For a while I was in their universe and in their world and felt I was so sheltered and my life was so shallow. The joy of having succeeded in my mission of getting the bat specimens I needed was replaced with emptiness and confusion. I asked why they thought they were in this place and not in Palestine. They simply answered "the Jews wanted our land." The last question that I asked about their lives was due to my own bewilderment and simplicity of thought: do you think you will go back to those places in Palestine? An energetic and simplistic affirmative nod of the head accompanied by "inshallah" (God willing) was the answer.
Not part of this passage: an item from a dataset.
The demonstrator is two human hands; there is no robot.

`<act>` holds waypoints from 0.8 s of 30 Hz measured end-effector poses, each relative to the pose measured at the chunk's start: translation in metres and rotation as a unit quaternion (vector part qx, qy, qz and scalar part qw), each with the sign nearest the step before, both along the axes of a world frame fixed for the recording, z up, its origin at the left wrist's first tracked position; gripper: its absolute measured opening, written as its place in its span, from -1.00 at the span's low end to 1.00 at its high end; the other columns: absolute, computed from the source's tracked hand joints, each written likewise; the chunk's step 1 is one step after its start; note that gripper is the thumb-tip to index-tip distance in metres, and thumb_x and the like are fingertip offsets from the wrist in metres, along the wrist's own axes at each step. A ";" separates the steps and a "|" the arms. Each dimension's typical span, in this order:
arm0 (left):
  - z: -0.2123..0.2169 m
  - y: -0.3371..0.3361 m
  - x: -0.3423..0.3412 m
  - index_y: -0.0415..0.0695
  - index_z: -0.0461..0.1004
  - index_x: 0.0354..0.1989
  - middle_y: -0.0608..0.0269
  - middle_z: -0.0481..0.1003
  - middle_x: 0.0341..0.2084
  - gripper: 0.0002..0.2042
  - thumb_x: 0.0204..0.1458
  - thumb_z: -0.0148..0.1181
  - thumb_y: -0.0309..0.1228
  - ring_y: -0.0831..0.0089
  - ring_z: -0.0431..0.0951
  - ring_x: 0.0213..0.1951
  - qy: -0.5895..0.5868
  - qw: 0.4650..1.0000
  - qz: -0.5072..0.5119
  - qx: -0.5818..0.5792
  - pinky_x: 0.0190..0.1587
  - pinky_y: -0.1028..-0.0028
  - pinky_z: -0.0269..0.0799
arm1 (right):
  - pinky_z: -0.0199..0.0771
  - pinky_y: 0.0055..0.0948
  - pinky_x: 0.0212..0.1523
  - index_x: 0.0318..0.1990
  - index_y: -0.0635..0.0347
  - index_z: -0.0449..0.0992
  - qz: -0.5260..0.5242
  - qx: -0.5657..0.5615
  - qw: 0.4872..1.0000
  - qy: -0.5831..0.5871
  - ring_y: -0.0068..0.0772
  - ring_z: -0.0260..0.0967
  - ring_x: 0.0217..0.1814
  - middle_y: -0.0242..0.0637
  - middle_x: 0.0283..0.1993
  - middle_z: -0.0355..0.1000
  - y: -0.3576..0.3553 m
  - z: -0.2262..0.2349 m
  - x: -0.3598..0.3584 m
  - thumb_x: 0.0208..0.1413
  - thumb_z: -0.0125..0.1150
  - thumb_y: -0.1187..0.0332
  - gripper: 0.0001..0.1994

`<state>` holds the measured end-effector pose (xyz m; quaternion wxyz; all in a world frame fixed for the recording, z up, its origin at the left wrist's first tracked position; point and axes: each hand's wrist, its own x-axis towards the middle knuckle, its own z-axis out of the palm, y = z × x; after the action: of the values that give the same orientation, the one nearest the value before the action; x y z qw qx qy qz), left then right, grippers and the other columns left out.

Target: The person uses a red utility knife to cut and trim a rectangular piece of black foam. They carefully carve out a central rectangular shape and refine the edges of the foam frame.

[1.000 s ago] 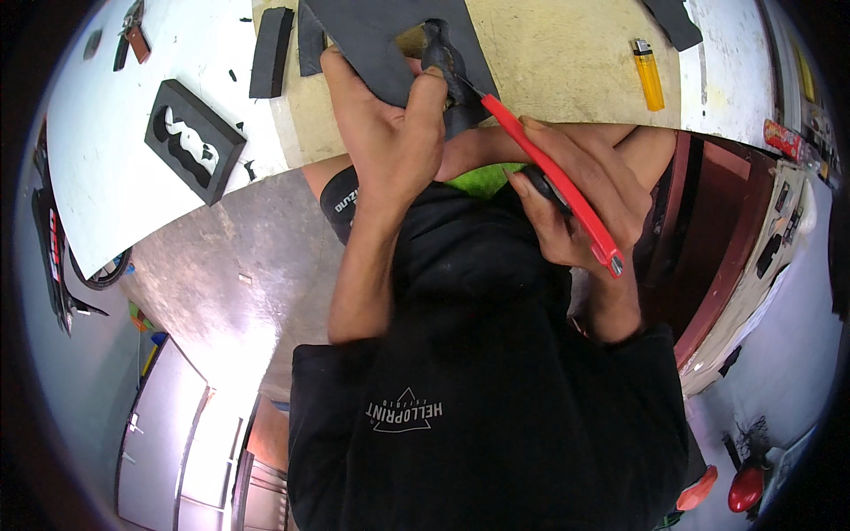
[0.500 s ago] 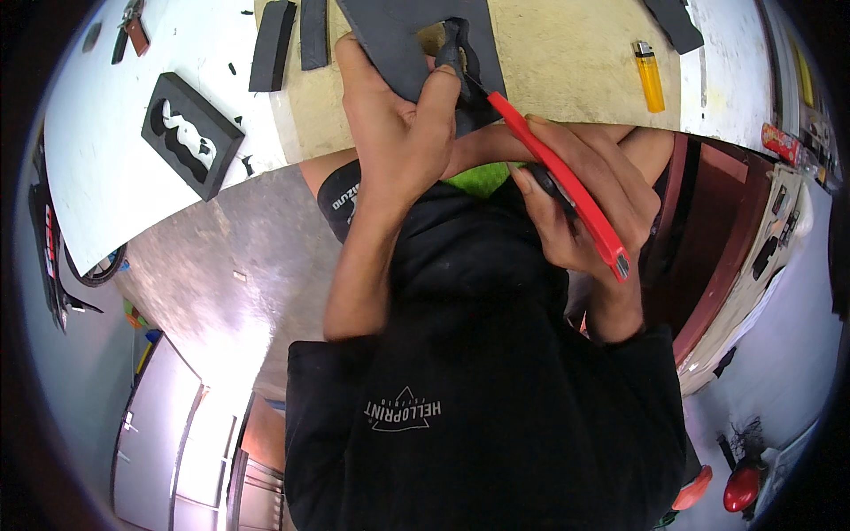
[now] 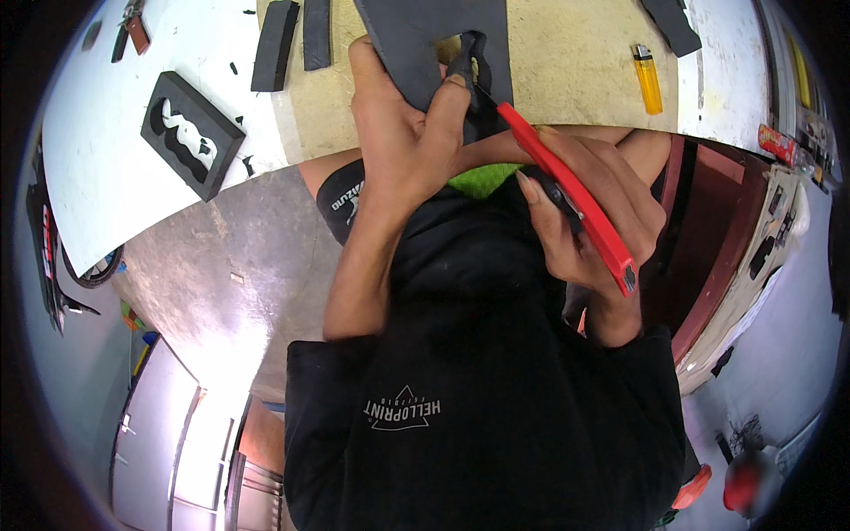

On the way back and walking at sunset, many thoughts crossed my mind, some were perhaps a bit too much for a 19 year old college student. As the years went by and the struggle between being involved and watching for my own career and life continued, I think this experience slowly made its way into my conscience to make me think more about politics, injustice, and human rights.
My color Kodachrome slides of the cave, the refugee camp, and these children seem like a black and white photos much older than they really are. I published the paper on new records of bats from Jordan in 1981 (my first scientific paper) to include the data those children helped me get. Many troubling regrets and questions remained unanswered. Did I impose on them and disrupt their lives (they seemed anxious to tell me their stories though)? Should I have offered them money (I had little to spare as a struggling undergraduate student) and would such an offer have been considered an insult? Why didn't I at least write their names or the names of the villages they came from? What do they think of their experience with me? What happened to them? What will their future be like after these various "peace" moves? After 25 years, my regrets are mixed with pride and hope but most of all with gratitude. My life's challenges for the past 25 years all seem so mundane compared to thatof refugees. The small effort I make for the refugees right of return in this rich and powerful USA helps ease a pain for not being able to personally thank these comrades that in my heart always remained young and optimistic. As Helen Keller once wrote "the best and most beautiful things in the world cannot be seen, nor touched... but are felt in the heart." And yes, I think they will see Palestine.